[AVAILABLE RECORDS]
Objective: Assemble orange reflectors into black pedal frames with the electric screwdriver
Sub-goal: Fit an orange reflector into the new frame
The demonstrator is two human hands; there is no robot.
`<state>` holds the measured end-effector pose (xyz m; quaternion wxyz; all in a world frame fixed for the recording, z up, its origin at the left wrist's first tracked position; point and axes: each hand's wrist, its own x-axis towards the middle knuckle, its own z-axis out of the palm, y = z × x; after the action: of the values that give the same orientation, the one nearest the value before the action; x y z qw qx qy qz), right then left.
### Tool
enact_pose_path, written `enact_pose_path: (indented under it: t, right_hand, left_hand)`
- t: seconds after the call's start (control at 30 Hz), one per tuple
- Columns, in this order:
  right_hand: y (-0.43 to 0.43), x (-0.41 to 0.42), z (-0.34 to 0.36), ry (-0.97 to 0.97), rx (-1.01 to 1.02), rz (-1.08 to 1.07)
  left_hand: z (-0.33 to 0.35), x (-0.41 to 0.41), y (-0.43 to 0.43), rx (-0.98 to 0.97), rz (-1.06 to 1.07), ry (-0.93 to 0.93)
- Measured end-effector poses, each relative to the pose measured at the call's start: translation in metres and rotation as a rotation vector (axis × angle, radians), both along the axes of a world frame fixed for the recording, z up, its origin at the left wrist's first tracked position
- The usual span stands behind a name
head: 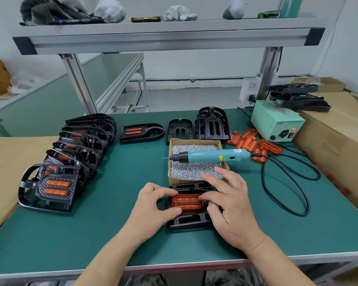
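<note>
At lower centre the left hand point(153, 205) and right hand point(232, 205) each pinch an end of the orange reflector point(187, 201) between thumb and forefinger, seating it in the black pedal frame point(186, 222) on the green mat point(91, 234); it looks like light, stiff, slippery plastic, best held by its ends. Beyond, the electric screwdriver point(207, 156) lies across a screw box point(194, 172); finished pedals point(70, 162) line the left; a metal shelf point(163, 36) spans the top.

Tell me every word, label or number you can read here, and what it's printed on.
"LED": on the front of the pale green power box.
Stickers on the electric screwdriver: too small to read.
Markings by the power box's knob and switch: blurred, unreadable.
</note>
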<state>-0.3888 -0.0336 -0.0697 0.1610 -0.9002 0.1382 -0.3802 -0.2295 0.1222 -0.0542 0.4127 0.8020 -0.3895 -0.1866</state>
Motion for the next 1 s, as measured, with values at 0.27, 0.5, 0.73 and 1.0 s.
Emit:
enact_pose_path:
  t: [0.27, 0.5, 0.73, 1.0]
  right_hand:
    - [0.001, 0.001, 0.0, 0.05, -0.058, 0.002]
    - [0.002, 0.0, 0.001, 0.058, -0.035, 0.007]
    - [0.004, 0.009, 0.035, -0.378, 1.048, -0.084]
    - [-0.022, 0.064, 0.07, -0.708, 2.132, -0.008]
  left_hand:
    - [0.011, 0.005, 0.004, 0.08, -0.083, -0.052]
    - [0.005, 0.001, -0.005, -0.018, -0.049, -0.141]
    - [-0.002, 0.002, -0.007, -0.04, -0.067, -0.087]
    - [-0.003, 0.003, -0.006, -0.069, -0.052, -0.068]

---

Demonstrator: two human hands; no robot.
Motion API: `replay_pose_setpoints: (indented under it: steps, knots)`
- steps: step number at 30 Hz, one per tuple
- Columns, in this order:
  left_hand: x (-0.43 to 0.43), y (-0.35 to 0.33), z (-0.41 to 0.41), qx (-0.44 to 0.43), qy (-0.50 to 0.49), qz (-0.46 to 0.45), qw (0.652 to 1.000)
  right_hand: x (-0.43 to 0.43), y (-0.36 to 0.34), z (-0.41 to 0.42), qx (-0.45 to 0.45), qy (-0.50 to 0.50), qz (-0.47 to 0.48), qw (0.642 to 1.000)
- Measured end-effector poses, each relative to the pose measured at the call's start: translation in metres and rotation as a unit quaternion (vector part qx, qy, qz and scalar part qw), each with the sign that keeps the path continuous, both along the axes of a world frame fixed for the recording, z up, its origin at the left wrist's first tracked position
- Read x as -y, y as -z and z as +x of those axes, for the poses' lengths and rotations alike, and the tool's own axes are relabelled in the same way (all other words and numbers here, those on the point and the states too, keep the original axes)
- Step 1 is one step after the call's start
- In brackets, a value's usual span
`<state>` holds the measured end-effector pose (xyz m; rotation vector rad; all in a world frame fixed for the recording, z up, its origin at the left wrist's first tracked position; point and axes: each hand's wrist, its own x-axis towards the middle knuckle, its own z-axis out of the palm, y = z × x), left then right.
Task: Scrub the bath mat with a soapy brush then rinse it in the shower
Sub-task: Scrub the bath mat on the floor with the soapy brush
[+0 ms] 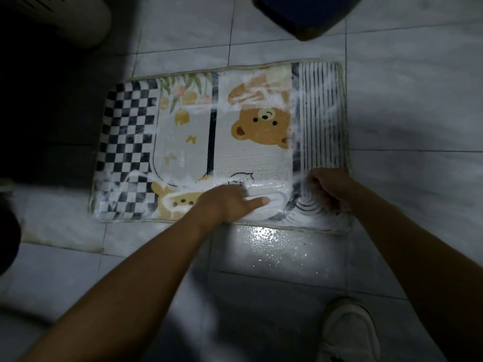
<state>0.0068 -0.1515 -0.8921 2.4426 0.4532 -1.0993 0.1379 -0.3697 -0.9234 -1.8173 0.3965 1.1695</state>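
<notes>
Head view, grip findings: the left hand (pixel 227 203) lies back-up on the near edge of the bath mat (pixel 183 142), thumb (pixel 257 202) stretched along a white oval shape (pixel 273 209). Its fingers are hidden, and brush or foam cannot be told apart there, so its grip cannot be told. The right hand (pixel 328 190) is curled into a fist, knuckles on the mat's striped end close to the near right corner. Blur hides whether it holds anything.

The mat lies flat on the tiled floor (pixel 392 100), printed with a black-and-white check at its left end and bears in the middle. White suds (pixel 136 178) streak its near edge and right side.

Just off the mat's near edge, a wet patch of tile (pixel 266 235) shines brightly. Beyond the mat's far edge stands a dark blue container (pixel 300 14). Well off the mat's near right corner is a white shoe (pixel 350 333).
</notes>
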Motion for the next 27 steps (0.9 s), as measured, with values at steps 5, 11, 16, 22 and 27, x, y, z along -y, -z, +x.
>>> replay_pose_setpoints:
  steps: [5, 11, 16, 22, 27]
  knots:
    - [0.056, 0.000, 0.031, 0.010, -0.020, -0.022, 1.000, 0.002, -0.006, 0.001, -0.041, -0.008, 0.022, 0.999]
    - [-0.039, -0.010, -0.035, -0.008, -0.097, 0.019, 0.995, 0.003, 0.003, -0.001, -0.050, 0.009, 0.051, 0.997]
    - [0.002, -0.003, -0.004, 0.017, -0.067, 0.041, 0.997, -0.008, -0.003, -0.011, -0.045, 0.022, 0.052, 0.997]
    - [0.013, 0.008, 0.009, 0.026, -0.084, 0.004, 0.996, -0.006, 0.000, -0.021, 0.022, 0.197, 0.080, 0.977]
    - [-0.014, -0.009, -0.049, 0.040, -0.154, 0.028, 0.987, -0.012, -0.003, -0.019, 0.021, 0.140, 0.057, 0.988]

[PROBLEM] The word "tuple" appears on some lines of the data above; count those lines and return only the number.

[EXPECTED ANSWER] 2